## Your task
Give back exactly the lines from the start of the listing to the line containing "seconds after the", inclusive, and nothing beyond them.

## Input data
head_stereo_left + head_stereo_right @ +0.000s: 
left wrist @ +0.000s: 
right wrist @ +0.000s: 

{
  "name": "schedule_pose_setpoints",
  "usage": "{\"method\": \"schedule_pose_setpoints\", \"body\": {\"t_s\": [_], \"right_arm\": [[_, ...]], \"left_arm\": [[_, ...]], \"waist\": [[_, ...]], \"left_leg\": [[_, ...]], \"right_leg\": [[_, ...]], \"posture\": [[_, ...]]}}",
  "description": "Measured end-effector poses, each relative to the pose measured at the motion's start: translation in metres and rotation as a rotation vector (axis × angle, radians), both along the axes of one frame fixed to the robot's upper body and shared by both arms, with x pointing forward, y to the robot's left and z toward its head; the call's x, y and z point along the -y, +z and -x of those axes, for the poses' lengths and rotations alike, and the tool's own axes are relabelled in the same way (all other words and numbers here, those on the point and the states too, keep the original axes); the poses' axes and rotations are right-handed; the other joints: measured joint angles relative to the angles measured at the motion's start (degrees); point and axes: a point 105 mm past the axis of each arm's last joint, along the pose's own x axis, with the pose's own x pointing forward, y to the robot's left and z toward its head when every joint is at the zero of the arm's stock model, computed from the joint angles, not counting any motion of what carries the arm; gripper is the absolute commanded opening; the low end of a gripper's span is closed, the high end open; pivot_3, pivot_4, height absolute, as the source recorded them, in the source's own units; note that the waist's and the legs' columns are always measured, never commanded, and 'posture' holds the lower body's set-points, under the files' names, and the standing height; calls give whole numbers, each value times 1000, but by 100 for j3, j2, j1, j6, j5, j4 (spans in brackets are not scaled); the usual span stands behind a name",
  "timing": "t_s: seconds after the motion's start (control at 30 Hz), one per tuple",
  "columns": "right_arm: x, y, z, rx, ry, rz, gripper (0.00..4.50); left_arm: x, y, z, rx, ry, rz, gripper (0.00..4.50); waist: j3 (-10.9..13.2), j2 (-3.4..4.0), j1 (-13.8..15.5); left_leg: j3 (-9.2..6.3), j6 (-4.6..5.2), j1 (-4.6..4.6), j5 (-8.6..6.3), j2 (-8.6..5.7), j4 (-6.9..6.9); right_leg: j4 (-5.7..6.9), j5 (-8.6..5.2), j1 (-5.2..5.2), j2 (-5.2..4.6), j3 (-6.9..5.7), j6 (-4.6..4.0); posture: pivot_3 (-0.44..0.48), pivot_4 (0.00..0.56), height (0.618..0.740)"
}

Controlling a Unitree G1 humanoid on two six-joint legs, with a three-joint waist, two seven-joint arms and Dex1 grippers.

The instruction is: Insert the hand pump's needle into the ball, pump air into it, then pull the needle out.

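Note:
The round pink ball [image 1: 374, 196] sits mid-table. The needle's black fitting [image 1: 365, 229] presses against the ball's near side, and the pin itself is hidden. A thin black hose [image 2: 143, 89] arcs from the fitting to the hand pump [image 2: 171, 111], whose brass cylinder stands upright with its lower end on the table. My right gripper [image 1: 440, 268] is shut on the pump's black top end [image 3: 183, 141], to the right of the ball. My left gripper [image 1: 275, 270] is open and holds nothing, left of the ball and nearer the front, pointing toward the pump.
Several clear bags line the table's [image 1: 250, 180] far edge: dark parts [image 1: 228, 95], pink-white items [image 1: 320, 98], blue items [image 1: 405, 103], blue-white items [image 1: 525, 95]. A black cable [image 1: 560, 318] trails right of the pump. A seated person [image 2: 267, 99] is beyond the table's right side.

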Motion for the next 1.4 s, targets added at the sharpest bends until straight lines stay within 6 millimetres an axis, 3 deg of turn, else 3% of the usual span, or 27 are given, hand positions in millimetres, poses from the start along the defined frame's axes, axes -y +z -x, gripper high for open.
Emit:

## Expected output
head_stereo_left + head_stereo_right @ +0.000s: 
left wrist @ +0.000s: 
right wrist @ +0.000s: 

{
  "name": "schedule_pose_setpoints",
  "usage": "{\"method\": \"schedule_pose_setpoints\", \"body\": {\"t_s\": [_], \"right_arm\": [[_, ...]], \"left_arm\": [[_, ...]], \"waist\": [[_, ...]], \"left_leg\": [[_, ...]], \"right_leg\": [[_, ...]], \"posture\": [[_, ...]]}}",
  "description": "Measured end-effector poses, each relative to the pose measured at the motion's start: translation in metres and rotation as a rotation vector (axis × angle, radians), both along the axes of one frame fixed to the robot's upper body and shared by both arms, with x pointing forward, y to the robot's left and z toward its head; the call's x, y and z point along the -y, +z and -x of those axes, for the poses' lengths and rotations alike, and the tool's own axes are relabelled in the same way (all other words and numbers here, those on the point and the states too, keep the original axes); the poses' axes and rotations are right-handed; the other joints: measured joint angles relative to the angles measured at the motion's start (degrees); point and axes: a point 105 mm past the axis of each arm's last joint, along the pose's own x axis, with the pose's own x pointing forward, y to the robot's left and z toward its head when every joint is at the zero of the arm's stock model, computed from the joint angles, not counting any motion of what carries the arm; gripper is the absolute commanded opening; the low end of a gripper's span is closed, the high end open; pivot_3, pivot_4, height absolute, as the source recorded them, in the source's own units; note that the waist's and the legs' columns are always measured, never commanded, and 'posture' holds the lower body's set-points, under the files' names, and the standing height; calls give whole numbers, each value times 1000, but by 100 for j3, j2, j1, j6, j5, j4 (spans in brackets are not scaled); the usual span stands behind a name",
  "timing": "t_s: seconds after the motion's start (control at 30 Hz), one per tuple",

Nothing else is part of this answer.